Lawmakers for United Torah Judaism have told the heads of the Knesset coalition that they will not vote for the so-called Jewish nation-state bill.
Sources in the party told Haaretz that their opposition was twofold: The bill is slated to become a Basic Law, and UTJ opposes the passage of new constitutional laws. In addition, the party’s Knesset members are concerned that the interpretation of the proposed law by the High Court of Justice would negatively affect UTJ’s ultra-Orthodox constituency.
The bill states that Israel is the “national home of the Jewish people” and that the right to self-determination in Israel is unique to the Jewish people.
“In the matter of the nation-state bill, there are issues that are sensitive for us in terms of values. We shouldn’t be taken by surprise. We asked that continued legislation be coordinated with us,” said a source in UTJ who asked not to be identified.
In light of the ultra-Orthodox opposition, the Ministerial Committee for Legislation decided to postpone voting on the version of the bill that was drawn up by MK Shuli Moalem-Refaeli of Habayit Hayehudi. The bill's formulation would subordinate Israel’s democratic character to its Jewish identity. The bill states that Jewish law will be a source of inspiration for the Knesset as it enacts laws, and for judges in their rulings.

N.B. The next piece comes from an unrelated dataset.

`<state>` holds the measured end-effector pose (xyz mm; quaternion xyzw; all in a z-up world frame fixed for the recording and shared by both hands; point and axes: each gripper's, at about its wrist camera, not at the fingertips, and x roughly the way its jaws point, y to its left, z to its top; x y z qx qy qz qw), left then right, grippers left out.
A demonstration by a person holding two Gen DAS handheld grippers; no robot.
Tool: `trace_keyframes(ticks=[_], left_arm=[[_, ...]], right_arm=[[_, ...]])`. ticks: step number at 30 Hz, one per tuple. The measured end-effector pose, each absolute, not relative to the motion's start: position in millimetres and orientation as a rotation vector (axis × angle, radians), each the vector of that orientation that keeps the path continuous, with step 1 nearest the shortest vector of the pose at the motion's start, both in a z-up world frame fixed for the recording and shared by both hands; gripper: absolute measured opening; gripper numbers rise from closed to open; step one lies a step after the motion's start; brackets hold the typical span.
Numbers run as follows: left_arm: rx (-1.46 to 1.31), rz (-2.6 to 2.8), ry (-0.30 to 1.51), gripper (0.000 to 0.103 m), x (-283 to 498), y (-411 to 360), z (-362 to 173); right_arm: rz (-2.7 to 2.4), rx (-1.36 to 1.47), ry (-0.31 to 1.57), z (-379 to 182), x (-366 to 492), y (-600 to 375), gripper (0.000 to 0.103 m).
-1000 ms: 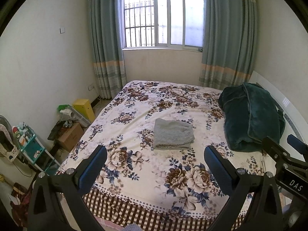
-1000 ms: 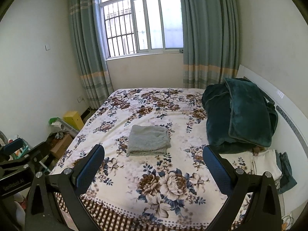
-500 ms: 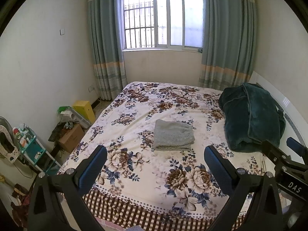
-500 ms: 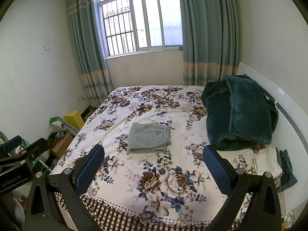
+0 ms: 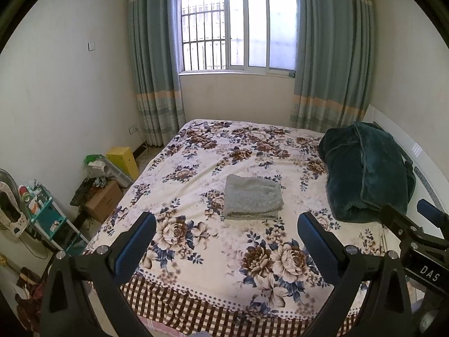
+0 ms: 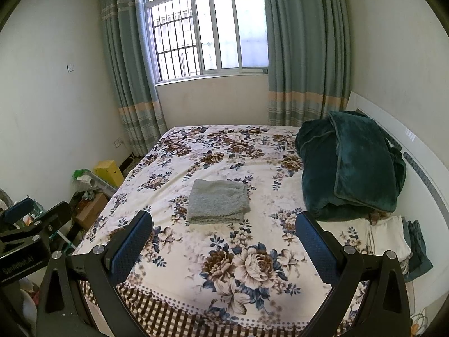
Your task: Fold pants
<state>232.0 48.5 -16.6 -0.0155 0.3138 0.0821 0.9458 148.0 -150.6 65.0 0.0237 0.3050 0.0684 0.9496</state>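
The grey pants [image 5: 252, 197] lie folded into a neat rectangle in the middle of the flowered bed [image 5: 196, 151]; they also show in the right wrist view [image 6: 218, 201]. My left gripper [image 5: 226, 243] is open and empty, held back above the foot of the bed, well short of the pants. My right gripper [image 6: 224, 242] is open and empty too, at the same distance. The right gripper's body shows at the right edge of the left wrist view [image 5: 415, 241], and the left gripper's body at the left edge of the right wrist view [image 6: 31, 233].
A dark green blanket [image 6: 353, 165] is piled on the bed's right side by the white headboard [image 6: 421, 168]. Folded cloths [image 6: 393, 236] lie below it. Boxes, a yellow bin [image 5: 123, 160] and a teal shelf [image 5: 47, 219] crowd the floor on the left.
Both grippers have drawn back and risen slightly from the bed, so the view is wider. The folded pants have not moved.
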Motion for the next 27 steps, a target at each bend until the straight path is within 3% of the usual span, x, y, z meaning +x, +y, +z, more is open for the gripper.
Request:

Sources in the coalition confirmed that the bill’s progress had stalled due to the opposition of Haredi legislators. Prime Minister Benjamin Netanyahu reportedly instructed coalition chairman David Bitan on Sunday to abandon the version of the bill that was approved last week by the Ministerial Committee for Legislation as a government-sponsored bill. It was to be presented to the Knesset in about two months’ time for a first reading, with expedited second and third readings. That version of the draft law was initially introduced by Likud MK Avi Dichter, as a private member’s bill.

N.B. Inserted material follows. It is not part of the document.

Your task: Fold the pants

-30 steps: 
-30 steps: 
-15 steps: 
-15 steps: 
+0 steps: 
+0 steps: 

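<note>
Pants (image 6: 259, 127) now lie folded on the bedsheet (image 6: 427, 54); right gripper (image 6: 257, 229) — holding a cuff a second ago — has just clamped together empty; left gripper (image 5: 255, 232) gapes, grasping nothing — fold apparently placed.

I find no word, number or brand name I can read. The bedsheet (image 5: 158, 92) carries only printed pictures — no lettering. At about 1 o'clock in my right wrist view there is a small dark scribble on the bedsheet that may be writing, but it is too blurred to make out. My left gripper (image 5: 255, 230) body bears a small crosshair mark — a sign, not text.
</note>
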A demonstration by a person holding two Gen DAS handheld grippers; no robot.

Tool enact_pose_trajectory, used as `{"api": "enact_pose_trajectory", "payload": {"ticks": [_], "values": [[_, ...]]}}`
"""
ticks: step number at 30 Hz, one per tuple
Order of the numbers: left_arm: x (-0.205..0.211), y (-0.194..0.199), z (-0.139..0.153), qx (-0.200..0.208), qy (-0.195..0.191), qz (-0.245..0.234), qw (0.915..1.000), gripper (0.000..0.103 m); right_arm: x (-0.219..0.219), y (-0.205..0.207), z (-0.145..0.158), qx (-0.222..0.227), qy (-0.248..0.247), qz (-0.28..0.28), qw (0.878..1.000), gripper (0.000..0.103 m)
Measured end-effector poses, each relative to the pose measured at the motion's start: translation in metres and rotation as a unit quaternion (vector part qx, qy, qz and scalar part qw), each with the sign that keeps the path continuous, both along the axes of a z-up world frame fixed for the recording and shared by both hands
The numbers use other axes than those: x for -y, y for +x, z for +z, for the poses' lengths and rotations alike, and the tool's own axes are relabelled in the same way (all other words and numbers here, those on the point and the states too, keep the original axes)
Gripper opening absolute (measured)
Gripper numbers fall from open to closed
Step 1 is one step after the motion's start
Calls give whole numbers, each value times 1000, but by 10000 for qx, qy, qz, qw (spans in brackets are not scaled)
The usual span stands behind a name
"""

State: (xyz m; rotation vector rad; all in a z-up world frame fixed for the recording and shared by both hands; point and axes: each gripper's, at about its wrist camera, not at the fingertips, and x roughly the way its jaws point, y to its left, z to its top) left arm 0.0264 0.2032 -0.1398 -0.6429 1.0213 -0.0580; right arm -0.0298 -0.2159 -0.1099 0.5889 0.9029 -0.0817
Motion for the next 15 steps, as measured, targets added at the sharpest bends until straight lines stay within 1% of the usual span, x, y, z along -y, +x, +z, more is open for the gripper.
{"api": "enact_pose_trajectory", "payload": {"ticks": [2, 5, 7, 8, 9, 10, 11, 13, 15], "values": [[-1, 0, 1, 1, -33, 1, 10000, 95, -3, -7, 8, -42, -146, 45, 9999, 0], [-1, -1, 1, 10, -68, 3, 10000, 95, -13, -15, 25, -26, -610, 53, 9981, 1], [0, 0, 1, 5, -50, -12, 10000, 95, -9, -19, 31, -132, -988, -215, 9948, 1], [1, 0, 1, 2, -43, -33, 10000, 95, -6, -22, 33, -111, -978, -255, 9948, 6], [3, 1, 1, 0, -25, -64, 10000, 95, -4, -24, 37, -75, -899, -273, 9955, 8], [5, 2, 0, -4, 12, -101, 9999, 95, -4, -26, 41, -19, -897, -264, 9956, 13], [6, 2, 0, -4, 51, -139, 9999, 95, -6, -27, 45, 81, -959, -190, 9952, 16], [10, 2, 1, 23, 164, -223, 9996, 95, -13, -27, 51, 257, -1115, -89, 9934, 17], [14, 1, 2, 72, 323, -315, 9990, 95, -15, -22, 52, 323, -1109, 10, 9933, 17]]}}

Netanyahu’s move sowed confusion on Sunday in the coalition, whose members had different assessments as to which version of the bill was to advance.

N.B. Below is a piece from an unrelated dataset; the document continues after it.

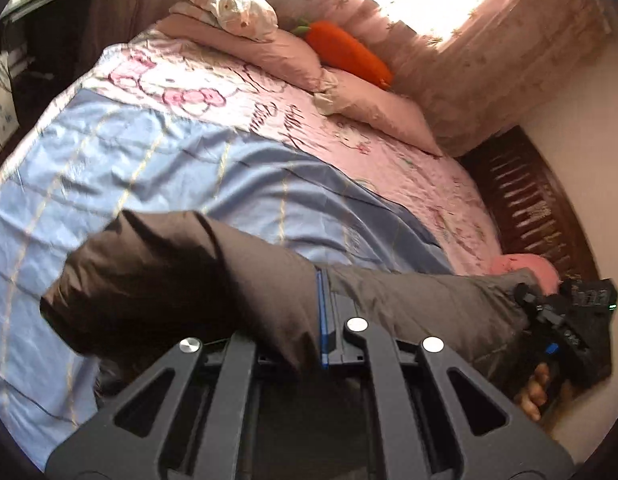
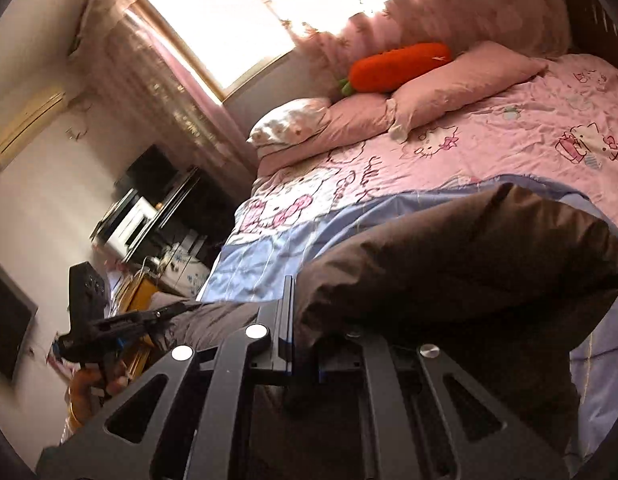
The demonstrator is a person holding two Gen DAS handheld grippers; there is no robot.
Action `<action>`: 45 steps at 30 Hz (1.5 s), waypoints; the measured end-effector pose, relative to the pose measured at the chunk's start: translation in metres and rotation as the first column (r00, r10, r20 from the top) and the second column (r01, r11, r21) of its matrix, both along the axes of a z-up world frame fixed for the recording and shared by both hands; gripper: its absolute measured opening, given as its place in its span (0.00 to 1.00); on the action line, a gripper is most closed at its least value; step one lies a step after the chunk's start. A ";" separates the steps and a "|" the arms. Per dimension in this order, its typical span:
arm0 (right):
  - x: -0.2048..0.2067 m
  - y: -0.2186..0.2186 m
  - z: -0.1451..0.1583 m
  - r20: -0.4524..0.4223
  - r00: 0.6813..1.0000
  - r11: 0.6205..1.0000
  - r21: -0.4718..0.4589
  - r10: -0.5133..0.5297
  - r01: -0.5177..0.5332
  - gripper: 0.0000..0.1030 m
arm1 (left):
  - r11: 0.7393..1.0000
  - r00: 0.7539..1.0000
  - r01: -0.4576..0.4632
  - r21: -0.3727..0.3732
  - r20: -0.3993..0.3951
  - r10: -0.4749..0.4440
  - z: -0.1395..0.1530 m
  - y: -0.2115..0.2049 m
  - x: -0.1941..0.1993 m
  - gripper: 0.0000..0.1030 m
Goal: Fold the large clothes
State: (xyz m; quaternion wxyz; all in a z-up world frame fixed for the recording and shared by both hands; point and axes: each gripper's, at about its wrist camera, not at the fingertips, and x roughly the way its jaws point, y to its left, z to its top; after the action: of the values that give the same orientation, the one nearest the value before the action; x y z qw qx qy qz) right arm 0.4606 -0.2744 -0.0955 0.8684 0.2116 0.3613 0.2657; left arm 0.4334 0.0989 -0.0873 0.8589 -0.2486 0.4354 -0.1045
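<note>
Brown, puffy padded garment [image 1: 181, 276] hung stretched above the blue-and-pink bed cover [image 1: 109, 152], its long axis running between the left gripper [image 1: 324, 320] and right gripper [image 2: 295, 320], each clamped on one end.

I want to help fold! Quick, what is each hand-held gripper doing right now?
Left hand-held gripper: closed on the brown garment.
Right hand-held gripper: closed on the same brown garment.
</note>
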 end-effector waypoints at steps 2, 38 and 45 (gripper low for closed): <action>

“We’ll move ahead on Dichter’s bill. There will be changes in it of course, but that’s only on condition that the Haredim remove their opposition,” Bitan said. Bitan said he did not know whether the coalition would move to amend a controversial clause in Dichter’s version of the bill, which downgrades the status of the Arabic language in Israel.
However, according to another source in the coalition, the government-sponsored bill was still on the table and was based on a more extreme formulation proposed by Justice Minister Ayelet Shaked (Habayit Hayehudi) and Tourism Minister Yariv Levin (Likud) a few years ago. “The Justice Ministry will formulate a version of the government bill and only then will we decide whether to move the bill ahead as a private member’s bill or a government bill,” the source said.